• _YOUR ASSIGNMENT_
The entire set of lines below should be copied exactly.

• _SOURCE DATA_
◇ ◇ ◇

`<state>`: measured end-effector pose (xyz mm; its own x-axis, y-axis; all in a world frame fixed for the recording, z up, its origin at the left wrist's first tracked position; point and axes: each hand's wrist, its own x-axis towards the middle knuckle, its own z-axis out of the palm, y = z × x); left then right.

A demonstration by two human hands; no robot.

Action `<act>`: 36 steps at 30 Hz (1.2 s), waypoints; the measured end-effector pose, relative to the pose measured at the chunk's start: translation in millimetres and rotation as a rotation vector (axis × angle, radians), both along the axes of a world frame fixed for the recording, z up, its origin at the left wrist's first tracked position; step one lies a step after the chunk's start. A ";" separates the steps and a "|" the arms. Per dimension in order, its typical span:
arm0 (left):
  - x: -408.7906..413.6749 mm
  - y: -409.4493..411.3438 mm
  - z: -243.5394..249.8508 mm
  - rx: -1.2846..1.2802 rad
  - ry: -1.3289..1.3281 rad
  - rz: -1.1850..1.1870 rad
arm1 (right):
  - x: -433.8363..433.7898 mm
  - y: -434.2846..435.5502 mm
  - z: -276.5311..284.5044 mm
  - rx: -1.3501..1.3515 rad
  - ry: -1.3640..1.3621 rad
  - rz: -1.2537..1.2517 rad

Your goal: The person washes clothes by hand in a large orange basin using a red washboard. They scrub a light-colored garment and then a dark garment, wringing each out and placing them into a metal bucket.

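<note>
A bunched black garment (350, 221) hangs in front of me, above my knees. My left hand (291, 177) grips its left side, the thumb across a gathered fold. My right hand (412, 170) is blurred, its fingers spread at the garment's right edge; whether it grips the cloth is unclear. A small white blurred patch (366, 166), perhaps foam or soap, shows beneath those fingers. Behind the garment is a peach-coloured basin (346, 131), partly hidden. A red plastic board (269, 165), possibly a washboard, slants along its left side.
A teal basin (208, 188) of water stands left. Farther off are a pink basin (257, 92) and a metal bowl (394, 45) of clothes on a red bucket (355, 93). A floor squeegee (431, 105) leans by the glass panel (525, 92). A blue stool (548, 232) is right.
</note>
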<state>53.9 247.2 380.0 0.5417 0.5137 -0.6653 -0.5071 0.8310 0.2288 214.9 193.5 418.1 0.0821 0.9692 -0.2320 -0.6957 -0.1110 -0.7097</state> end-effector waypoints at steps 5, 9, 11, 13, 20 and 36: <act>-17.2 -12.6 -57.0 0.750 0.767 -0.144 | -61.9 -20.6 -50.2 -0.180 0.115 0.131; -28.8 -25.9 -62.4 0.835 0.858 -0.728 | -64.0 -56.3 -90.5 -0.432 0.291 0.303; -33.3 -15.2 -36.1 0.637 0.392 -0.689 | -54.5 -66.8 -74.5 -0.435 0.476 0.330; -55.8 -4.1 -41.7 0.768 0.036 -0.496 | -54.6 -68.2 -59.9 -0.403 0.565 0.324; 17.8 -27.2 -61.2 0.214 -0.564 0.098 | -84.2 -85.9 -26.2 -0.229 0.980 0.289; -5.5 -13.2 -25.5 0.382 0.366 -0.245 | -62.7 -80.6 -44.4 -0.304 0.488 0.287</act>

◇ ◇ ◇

• _EXERCISE OUTPUT_
`<state>`: measured end-effector pose (xyz mm; its own x-axis, y-axis; all in a world frame fixed for the recording, z up, its origin at the left wrist's first tracked position; point and axes: each hand's wrist, its own x-axis towards the middle knuckle, its own z-axis out of the palm, y = z × x); left then right.

A demonstration by two human hands; no robot.

Action `<act>`: 36 steps at 30 Hz (1.2 s), waypoints; the measured end-effector pose, relative to the pose measured at the chunk's start: translation in millimetres and rotation as a rotation vector (axis × angle, radians), both along the axes of a world frame fixed for the recording, z up, its origin at the left wrist's first tracked position; step one lies a step after the chunk's start. A ";" separates the steps and a "|" the arms. Per dimension in order, its typical span:
arm0 (left):
  - x: -408.7906..413.6749 mm
  - y: -409.4493..411.3438 mm
  - z: -243.5394..249.8508 mm
  - rx: -1.2846..1.2802 rad
  - ry: -1.3289..1.3281 rad
  - rz: -1.1850..1.1870 rad
arm1 (right):
  - x: -433.8363..433.7898 mm
  - y: -434.2846..435.5502 mm
  - z: -276.5311..284.5044 mm
  - rx: -1.3501..1.3515 rad
  - ry: -1.3640..1.3621 rad
  - rz: -1.2537..1.2517 rad

Your goal: The person washes clothes by hand in a large orange basin using a red washboard. They scrub a light-colored garment and then a dark garment, wringing each out and placing them into a metal bucket.

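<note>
A bunched black garment (350, 221) hangs in front of me, above my knees. My left hand (291, 177) grips its left side, the thumb across a gathered fold. My right hand (412, 170) is blurred, its fingers spread at the garment's right edge; whether it grips the cloth is unclear. A small white blurred patch (366, 166), perhaps foam or soap, shows beneath those fingers. Behind the garment is a peach-coloured basin (346, 131), partly hidden. A red plastic board (269, 165), possibly a washboard, slants along its left side.
A teal basin (208, 188) of water stands left. Farther off are a pink basin (257, 92) and a metal bowl (394, 45) of clothes on a red bucket (355, 93). A floor squeegee (431, 105) leans by the glass panel (525, 92). A blue stool (548, 232) is right.
</note>
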<state>53.9 247.2 380.0 0.5417 0.5137 -0.6653 -0.5071 0.8310 0.2288 214.9 193.5 418.1 0.0821 0.9692 -0.2320 -0.6957 -0.1110 -0.7097</state> end-effector waypoints at steps 5, 9, 11, 13, 20 and 36: <act>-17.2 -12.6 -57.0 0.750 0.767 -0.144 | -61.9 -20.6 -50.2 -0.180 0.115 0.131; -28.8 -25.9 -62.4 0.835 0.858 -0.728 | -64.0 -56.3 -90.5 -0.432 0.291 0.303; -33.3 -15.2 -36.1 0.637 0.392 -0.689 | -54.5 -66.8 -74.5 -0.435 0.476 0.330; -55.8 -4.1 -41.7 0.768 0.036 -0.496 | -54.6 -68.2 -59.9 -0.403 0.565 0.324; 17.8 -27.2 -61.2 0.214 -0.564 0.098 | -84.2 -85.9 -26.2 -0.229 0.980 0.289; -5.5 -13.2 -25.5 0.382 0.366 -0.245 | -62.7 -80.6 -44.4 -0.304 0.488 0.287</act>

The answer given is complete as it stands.